= Danish UNIX User Group =

Computer user group focused on UNIX

The Danish UNIX systems User Group (Dansk UNIX-system Bruger Gruppe, DKUUG) is a computer user group focused around UNIX. It was the first Internet provider in Denmark and also created and maintained the .dk internet domain for the country.

Founded 18 November 1983, DKUUG is a primary advisor on the Danish UNIX and Open Standards use. The group is active in the standards processes for UNIX, POSIX, the Internet, the World Wide Web, and Open Document Format.

== History ==
The Danish UNIX User Group was founded on 18 November 1983 with the purpose of promoting UNIX and providing Internet access to the Danish academic community and the whole of Denmark. An offshoot of the EUUG, the DKUUG membership was originally 41 people from the Danish academic and business computing industry.
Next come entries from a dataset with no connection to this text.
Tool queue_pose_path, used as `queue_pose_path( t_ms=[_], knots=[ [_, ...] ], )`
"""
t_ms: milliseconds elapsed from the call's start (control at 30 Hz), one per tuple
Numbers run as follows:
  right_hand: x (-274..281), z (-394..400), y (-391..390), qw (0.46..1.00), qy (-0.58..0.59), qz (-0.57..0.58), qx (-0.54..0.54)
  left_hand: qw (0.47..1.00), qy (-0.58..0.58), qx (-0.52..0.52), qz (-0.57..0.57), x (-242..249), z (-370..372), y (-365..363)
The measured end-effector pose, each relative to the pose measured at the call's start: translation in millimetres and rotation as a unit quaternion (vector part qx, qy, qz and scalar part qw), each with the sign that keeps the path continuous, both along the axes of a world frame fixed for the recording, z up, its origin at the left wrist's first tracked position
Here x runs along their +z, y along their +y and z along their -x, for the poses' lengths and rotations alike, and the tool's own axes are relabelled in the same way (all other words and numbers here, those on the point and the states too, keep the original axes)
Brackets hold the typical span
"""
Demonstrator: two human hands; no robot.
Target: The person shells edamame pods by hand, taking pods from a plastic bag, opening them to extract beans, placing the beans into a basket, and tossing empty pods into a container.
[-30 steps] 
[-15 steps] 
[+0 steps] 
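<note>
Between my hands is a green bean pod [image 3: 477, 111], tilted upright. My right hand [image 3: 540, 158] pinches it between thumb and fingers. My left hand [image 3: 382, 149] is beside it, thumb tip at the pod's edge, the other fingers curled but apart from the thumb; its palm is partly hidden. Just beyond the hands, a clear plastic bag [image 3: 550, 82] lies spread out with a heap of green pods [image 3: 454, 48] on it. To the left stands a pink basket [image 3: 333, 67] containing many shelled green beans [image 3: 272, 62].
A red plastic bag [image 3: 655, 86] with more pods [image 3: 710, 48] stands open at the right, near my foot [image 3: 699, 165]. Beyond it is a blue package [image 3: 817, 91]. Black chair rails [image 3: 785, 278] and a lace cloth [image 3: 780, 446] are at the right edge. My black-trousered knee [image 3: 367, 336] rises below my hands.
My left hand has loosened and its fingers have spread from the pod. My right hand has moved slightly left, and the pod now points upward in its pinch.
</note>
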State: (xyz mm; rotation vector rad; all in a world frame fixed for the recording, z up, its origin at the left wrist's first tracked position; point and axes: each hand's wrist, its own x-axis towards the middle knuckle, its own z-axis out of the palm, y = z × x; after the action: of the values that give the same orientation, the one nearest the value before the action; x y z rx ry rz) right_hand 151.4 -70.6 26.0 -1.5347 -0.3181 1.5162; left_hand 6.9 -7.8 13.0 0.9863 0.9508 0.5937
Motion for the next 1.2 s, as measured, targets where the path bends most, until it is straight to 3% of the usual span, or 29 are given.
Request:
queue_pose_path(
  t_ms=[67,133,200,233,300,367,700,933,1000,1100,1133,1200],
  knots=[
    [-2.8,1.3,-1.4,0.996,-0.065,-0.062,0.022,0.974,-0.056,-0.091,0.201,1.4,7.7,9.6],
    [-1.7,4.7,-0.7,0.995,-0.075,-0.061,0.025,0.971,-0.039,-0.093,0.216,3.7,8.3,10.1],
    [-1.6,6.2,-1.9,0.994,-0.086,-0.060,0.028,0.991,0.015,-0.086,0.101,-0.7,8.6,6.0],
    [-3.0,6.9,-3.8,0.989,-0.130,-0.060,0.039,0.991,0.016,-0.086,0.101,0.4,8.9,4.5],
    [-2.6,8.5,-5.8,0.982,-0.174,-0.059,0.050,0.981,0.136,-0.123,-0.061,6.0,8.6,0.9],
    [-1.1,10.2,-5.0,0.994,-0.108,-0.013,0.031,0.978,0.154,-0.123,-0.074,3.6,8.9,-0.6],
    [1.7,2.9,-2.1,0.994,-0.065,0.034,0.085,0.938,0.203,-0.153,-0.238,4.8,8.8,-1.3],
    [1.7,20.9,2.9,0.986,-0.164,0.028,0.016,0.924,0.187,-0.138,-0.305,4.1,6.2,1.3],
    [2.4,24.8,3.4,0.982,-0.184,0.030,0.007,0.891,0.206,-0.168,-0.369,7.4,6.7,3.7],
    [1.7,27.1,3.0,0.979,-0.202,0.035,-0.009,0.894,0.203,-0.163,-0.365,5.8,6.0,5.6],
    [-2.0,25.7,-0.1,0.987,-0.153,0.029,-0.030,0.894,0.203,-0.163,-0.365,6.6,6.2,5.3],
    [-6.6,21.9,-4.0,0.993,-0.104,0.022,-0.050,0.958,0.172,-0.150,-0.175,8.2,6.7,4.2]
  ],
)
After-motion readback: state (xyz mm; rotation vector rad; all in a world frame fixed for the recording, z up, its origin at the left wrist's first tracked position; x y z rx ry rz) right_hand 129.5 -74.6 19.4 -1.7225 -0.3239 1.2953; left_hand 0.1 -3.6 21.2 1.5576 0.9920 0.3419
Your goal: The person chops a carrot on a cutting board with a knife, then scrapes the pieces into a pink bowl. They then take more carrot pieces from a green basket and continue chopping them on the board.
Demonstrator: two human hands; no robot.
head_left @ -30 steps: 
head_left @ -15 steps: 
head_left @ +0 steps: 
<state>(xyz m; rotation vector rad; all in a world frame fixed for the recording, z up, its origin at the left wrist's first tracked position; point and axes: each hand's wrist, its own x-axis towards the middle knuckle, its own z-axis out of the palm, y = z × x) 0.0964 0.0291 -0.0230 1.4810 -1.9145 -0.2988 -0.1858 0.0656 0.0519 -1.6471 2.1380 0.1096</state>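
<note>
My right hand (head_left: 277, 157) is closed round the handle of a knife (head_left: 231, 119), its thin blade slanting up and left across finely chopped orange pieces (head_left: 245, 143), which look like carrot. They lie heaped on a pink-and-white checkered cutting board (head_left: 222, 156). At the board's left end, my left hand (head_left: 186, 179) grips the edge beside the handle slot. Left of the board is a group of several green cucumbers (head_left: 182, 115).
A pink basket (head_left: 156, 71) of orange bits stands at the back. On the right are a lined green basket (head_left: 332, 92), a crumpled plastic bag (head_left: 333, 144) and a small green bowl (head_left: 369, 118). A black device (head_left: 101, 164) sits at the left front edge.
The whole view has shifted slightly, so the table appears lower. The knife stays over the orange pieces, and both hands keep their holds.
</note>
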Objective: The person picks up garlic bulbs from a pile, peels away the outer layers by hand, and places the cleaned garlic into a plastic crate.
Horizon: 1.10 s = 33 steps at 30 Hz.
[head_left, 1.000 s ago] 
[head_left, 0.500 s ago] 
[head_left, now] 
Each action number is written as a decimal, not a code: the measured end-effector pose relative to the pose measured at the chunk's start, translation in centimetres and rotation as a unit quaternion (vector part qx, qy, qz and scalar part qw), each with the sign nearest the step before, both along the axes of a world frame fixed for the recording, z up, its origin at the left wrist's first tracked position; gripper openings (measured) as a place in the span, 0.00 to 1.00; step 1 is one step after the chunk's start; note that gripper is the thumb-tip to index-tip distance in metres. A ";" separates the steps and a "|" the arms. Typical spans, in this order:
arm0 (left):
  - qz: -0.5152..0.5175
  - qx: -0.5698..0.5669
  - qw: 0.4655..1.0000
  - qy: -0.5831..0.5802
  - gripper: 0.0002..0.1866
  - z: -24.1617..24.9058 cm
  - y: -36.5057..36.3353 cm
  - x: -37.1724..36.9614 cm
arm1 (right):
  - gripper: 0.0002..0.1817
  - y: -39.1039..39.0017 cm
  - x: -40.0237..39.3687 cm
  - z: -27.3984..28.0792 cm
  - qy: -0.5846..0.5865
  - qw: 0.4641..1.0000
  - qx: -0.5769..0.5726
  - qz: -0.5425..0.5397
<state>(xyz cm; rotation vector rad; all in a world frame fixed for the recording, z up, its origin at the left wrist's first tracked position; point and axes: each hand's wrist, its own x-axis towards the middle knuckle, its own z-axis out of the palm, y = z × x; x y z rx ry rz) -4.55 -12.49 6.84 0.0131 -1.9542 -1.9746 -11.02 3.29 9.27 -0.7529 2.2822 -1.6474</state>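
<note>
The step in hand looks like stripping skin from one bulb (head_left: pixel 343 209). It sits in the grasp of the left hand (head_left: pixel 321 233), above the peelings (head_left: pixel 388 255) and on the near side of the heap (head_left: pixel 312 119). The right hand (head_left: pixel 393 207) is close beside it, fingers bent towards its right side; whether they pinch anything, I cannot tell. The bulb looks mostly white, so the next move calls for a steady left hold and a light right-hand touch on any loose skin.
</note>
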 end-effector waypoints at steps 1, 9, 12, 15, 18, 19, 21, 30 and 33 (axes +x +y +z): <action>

Founder Keld Simonsen of the Datalogisk Institut at Copenhagen University served as group foreman from 1983 to 1997. It formed a commercial subsidiary, DKnet, organized as the Danish affiliate of the EUnet network.

In 1996, DKnet was purchased by the Danish PTT TeleDanmark in a private transaction for 20 million DKK.

During the 2000s, the organization has been the subject of internal disagreement and infighting among board members.